[Task prompt]: Could the entries below be reproduced exactly, with the images removed?

=====

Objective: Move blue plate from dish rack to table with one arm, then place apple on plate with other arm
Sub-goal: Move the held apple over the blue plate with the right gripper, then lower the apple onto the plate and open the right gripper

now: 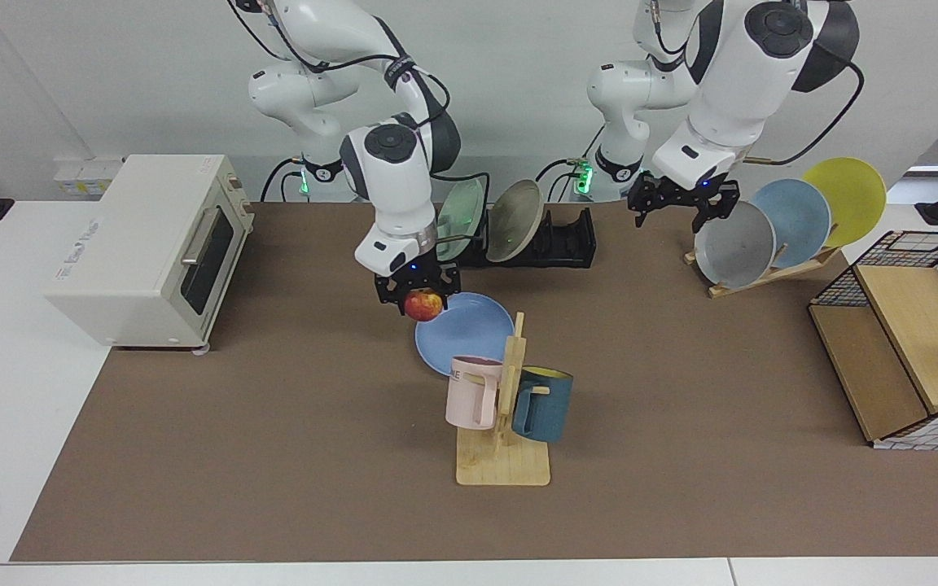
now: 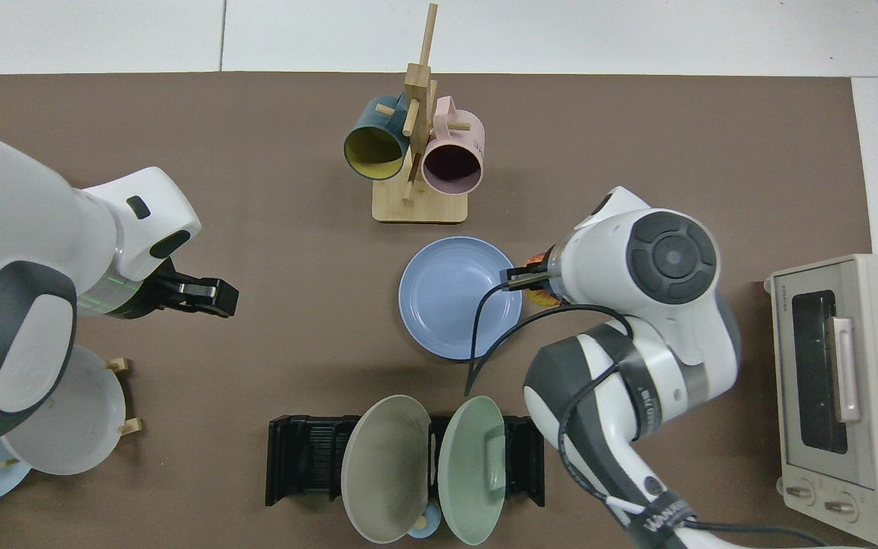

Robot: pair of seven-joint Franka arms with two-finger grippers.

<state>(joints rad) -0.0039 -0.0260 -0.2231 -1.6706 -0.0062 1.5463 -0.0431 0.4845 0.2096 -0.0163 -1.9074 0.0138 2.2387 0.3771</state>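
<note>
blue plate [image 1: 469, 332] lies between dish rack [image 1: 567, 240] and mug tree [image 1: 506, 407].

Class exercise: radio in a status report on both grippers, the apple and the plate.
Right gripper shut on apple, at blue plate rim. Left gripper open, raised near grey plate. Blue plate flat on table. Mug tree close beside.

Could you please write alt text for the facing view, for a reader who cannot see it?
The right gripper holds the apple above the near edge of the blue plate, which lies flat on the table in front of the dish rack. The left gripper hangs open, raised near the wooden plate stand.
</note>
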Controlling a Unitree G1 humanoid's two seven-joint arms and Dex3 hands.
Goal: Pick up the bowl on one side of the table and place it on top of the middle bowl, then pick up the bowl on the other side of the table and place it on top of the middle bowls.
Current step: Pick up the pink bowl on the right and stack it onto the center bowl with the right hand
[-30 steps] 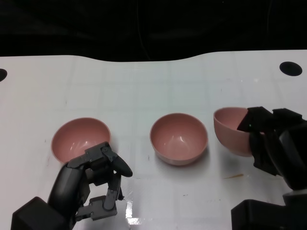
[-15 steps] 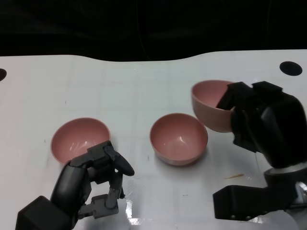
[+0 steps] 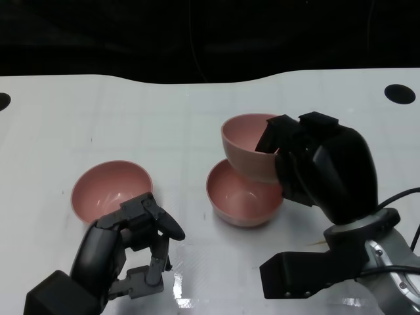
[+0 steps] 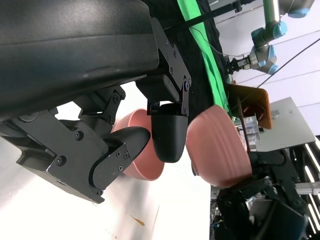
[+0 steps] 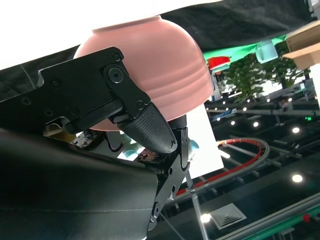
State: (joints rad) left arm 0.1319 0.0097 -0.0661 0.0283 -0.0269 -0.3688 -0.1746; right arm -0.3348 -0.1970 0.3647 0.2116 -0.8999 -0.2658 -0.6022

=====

[Result of this task]:
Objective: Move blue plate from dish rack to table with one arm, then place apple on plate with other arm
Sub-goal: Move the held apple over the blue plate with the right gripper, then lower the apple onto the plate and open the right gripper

now: 
now: 

Robot: pair of seven-joint Franka arms with two-finger grippers.

<state>(joints rad) -0.0039 -0.0260 -0.2231 -1.6706 -0.0062 1.5463 -0.0431 0.4845 0.2096 -0.0163 -1.9074 0.0138 2.2387 0.3771</state>
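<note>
blue plate [image 1: 469, 332] lies between dish rack [image 1: 567, 240] and mug tree [image 1: 506, 407].

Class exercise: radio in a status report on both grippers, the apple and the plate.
Right gripper shut on apple, at blue plate rim. Left gripper open, raised near grey plate. Blue plate flat on table. Mug tree close beside.

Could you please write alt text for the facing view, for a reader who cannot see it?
The right gripper holds the apple above the near edge of the blue plate, which lies flat on the table in front of the dish rack. The left gripper hangs open, raised near the wooden plate stand.
</note>
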Controlling a Unitree G1 humanoid's two seven-joint arms and Dex3 hands.
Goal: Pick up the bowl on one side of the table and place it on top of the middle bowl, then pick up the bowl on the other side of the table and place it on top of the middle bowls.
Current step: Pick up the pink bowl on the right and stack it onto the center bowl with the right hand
[-30 steps] 
[-15 steps] 
[+0 steps] 
[+0 steps] 
[+0 steps] 
State: (joints rad) left arm 0.1319 0.0097 -0.0661 0.0283 -0.0269 -0.3688 -0.1746; right arm -0.3348 -0.1970 0.3647 0.2116 -0.8999 -0.2658 -0.6022

There's nothing left to add to the answer.